Questa conquistata flessibilità, che fa rima con definitiva maturità, gli torna utilissima oggi, e lo fa apparire sereno anche se la qualità del gioco stenta, una fetta di tifoseria bianconera è delusa, e solo a sprazzi ha visto la Juve che ha in mente e che sta cercando di modellare. A 61 anni ha imparato una nuova lezione, ed è convinto che alla lunga, valorizzando le qualità dei suoi campioni, troverà la bellezza rincorsa: “Non sono così presuntuoso da allenare me stesso. Quando ti trovi ad allenare giocatori in grado di fare la differenza, secondo me bisogna assecondarli”.
Se Sarri appare così zen, non è solo per i motivi esposti in precedenza: è anche perché sa che il cammino per raggiungere l’agognata identità questa volta è più comodo. Durante i lavori di costruzione, con la qualità dei giocatori a disposizione, le vittorie arrivano ugualmente. E così, senza riuscire a portare una pressione alta per tutta la gara, senza avere costantemente il dominio del pallone, senza offrire con costanza la qualità nel gioco corto per liberare un’altra zona, insomma, senza portare al meglio sul campo la sua filosofia, la sua Juve, al netto della sconfitta in Supercoppa, ha chiuso il girone d’andata con 48 punti su 57 a disposizione e si è qualificata agli ottavi di Champions League passando agilmente il turno come prima del girone.

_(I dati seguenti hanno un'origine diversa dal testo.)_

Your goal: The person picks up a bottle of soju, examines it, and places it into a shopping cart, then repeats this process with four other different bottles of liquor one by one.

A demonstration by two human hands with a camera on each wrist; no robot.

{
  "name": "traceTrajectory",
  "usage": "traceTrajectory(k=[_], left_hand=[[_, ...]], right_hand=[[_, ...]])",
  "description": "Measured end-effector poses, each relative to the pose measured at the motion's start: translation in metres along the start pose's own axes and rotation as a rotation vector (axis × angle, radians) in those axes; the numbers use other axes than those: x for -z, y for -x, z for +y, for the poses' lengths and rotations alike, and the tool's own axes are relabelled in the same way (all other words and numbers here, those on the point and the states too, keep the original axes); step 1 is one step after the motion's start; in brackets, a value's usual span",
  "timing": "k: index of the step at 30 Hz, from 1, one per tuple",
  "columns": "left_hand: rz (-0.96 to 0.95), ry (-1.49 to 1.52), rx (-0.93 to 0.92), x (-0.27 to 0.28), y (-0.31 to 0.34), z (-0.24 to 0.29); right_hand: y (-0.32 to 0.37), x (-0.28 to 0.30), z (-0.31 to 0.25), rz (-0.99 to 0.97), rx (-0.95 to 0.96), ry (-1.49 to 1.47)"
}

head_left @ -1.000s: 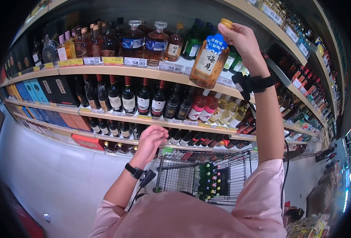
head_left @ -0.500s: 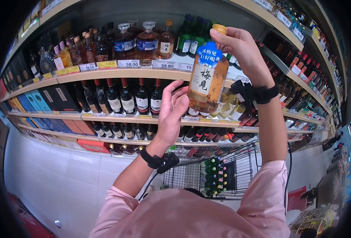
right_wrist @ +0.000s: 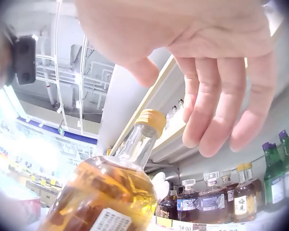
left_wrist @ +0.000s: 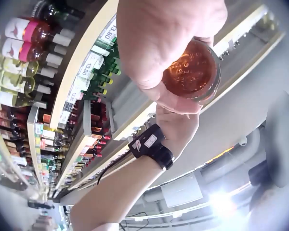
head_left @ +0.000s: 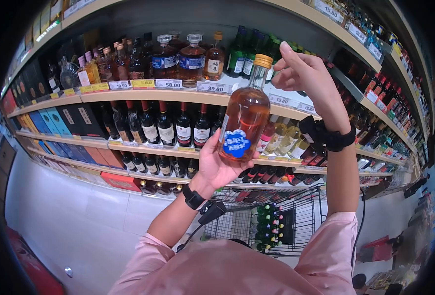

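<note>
In the head view a glass bottle of amber liquor (head_left: 247, 110) with a gold cap stands slightly tilted before the shelves. A blue cloud-edged tag (head_left: 235, 143) shows low on its side. My left hand (head_left: 222, 169) grips the bottle round its lower end; the left wrist view looks at the bottle's round base (left_wrist: 192, 72) between thumb and fingers. Beside the cap is my right hand (head_left: 308, 78), its fingers loosely bent and holding nothing. From the right wrist, the gold cap (right_wrist: 151, 120) shows below the right hand's fingers (right_wrist: 213, 110), with a gap between them.
Behind the bottle, a shelf edge (head_left: 178, 92) with price tags runs across below decanters, green bottles and a similar amber bottle (head_left: 214, 59). Dark wine bottles (head_left: 183, 127) fill lower shelves. A shopping cart (head_left: 227, 223) holding several green bottles stands below.
My left hand has risen and taken the bottle by its lower end. My right hand has let go of the neck and moved off to the right. The blue tag now shows low on the bottle.
</note>
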State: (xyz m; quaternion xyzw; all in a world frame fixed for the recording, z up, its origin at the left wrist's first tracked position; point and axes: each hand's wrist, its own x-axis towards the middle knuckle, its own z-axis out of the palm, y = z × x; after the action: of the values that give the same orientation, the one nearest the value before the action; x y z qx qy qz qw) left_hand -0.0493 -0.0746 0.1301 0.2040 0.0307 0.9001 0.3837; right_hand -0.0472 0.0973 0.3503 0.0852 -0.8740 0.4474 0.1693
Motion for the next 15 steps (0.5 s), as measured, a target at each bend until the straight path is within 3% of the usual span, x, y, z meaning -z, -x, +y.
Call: traceTrajectory(k=[2,10,15], left_hand=[[-0.147,0.233,0.116,0.005,0.002,-0.001],[-0.132,0.271,0.111,0.015,0.011,-0.001],[0.112,-0.421,-0.342,0.010,0.018,-0.006]], right_hand=[[0.002,-0.001,0.001,-0.019,-0.014,-0.031],[0.005,-0.015,0.000,-0.124,0.092,0.140],[0.007,-0.029,0.010,-0.137,0.136,0.139]])
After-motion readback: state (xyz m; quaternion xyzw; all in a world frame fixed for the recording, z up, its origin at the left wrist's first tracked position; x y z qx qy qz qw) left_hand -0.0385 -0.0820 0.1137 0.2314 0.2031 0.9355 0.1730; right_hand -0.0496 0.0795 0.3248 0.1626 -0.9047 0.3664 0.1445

Anche se alcuni atteggiamenti sono gli stessi di sempre, come il commento alla reazione stizzita di Dybala al momento del cambio (“me ne frego”), anche se “mia moglie dice che sono la stessa testa di cazzo di sempre”, quello di oggi è un Sarri diverso. Ma non è il Palazzo ad averlo cambiato, è la strada che ce lo ha portato ad averlo cambiato.